Question 1: This question concerns the graph of the rate at which gold accumulates, which in this case, since you buy the same amount eact week, is constant. The graph would be a horizontal straight line.

Question 2: Each week you buy one more gram than the week before, so the rate goes up each week by 1 gram per week. You thus get a rising straight line because the increase in the rate is the same from one week to the next.

Question 3. Since half the previous amount will be half of a declining amount, the rate will decrease while remaining positive, so the graph remains positive as it decreases more and more slowly. The rate approaches but never reaches zero.

STUDENT COMMENT: I feel like I am having trouble visualizing these graphs because every time for the first one I picture an increasing straight line

INSTRUCTOR RESPONSE: The first graph depicts the amount of gold you have in your back yard.
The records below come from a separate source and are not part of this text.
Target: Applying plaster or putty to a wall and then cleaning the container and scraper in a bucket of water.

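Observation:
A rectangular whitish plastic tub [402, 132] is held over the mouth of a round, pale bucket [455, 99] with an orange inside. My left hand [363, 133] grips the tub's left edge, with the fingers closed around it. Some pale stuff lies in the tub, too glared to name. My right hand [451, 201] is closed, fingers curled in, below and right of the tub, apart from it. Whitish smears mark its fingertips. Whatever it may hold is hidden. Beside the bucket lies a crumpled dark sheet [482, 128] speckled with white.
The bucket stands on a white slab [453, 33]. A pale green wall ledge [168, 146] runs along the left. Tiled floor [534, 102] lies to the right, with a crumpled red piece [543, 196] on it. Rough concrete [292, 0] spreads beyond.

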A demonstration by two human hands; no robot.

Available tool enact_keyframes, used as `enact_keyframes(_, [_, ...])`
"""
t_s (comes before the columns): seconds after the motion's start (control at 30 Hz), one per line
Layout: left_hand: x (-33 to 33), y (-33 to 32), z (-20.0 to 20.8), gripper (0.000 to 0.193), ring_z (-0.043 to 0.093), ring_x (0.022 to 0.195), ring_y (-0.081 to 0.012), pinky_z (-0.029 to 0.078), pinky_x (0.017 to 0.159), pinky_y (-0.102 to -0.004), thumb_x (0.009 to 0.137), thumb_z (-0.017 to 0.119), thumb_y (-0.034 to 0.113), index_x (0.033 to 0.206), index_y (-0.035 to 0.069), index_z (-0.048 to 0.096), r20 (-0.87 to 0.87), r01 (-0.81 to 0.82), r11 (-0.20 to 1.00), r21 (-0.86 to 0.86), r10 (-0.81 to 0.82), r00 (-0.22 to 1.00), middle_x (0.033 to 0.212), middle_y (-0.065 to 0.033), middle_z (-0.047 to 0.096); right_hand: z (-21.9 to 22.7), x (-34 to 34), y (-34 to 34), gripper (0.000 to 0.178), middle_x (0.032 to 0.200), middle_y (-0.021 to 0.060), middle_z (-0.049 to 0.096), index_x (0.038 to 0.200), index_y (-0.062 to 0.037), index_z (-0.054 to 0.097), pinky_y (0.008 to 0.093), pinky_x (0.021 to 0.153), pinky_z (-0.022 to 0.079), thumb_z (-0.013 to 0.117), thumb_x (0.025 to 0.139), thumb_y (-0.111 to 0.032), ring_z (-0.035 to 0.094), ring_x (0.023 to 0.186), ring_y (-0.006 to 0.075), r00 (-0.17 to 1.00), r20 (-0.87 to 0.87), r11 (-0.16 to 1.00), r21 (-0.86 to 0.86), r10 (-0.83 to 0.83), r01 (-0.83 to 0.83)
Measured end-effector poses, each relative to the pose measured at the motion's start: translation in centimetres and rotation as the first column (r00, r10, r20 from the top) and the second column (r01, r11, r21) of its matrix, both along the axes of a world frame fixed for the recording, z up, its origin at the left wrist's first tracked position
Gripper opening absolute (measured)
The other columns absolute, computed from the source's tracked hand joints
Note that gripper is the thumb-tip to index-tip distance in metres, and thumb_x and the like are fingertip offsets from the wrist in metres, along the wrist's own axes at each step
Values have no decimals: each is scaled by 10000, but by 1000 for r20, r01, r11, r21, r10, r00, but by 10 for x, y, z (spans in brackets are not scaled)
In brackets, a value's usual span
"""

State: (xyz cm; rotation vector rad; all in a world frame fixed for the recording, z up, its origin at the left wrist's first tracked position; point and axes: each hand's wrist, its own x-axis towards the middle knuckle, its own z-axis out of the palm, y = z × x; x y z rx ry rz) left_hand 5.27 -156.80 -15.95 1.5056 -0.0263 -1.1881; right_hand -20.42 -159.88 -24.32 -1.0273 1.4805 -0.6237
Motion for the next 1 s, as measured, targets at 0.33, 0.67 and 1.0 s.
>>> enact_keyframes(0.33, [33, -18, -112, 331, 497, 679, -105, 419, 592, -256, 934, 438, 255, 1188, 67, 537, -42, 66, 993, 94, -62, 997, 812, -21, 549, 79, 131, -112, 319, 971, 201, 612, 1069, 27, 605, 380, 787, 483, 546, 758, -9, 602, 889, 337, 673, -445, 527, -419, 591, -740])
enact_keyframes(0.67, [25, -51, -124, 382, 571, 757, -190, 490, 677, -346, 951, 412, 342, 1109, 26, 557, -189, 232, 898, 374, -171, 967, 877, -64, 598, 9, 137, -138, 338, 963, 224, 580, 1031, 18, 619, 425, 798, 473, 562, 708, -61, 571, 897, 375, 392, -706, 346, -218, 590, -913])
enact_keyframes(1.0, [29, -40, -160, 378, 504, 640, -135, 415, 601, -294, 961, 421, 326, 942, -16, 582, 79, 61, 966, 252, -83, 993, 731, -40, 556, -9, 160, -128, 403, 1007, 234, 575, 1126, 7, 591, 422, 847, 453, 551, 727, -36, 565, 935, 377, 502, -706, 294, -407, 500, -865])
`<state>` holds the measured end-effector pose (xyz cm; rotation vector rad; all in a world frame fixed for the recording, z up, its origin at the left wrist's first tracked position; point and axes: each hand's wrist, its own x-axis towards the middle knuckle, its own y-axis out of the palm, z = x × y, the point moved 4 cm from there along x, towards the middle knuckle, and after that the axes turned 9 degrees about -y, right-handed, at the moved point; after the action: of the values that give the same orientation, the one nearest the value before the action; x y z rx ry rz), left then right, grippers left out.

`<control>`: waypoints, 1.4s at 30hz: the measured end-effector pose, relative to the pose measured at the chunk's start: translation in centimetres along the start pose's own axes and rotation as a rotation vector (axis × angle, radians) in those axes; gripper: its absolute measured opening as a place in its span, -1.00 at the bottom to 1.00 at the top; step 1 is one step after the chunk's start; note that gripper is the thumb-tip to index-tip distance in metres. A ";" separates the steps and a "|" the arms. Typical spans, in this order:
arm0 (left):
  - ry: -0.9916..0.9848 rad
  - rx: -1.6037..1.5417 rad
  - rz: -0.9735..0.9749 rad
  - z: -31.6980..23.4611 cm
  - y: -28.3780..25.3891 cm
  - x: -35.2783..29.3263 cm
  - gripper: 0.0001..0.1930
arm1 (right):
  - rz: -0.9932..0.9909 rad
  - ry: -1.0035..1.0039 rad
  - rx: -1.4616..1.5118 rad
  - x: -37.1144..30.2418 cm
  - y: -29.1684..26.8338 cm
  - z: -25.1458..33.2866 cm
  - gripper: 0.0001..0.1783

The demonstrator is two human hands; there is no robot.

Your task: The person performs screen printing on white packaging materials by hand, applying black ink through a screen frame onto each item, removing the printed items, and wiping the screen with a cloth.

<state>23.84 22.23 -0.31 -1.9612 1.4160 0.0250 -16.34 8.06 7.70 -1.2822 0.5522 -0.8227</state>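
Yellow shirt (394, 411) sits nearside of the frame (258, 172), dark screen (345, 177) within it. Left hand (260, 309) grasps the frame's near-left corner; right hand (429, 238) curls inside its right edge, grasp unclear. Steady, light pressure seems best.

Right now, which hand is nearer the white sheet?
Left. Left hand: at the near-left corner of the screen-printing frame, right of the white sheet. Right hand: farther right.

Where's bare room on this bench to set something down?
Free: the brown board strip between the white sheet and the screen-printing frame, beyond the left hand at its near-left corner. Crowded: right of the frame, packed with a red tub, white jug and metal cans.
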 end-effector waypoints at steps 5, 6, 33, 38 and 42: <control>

The second depicts the rate at which the gold is accumulating, which is related to, but certainly not the same as, the amount of gold.

For example, as long as gold is being added to the back yard, the amount will be increasing (though not necessarily on a straight line). However if less and less gold is being added every year, the rate will be decreasing (perhaps along a straight line, perhaps not).

FREQUENT STUDENT RESPONSE

This is the same as the problem before it. No self-critique is required.

INSTRUCTOR RESPONSE

This question is very different that the preceding, and in a very significant and important way. You should have

self-critiqued; you should go back and insert a self-critique on this very important question and indicate your insertion by

preceding it with ####. The extra effort will be more than worth your trouble.

These two problems go to the heart of the Fundamental Theorem of Calculus, which is the heart of this course, and the extra effort will be well worth it in the long run. The same is true of the last question in this document.

STUDENT COMMENT

Aha! Well you had me tricked. I apparently misread the question. Please don’t do this on a test!

INSTRUCTOR RESPONSE

I don't usually try to trick people, and wasn't really trying to do so here, but I was aware when writing these two problems that most students would be tricked.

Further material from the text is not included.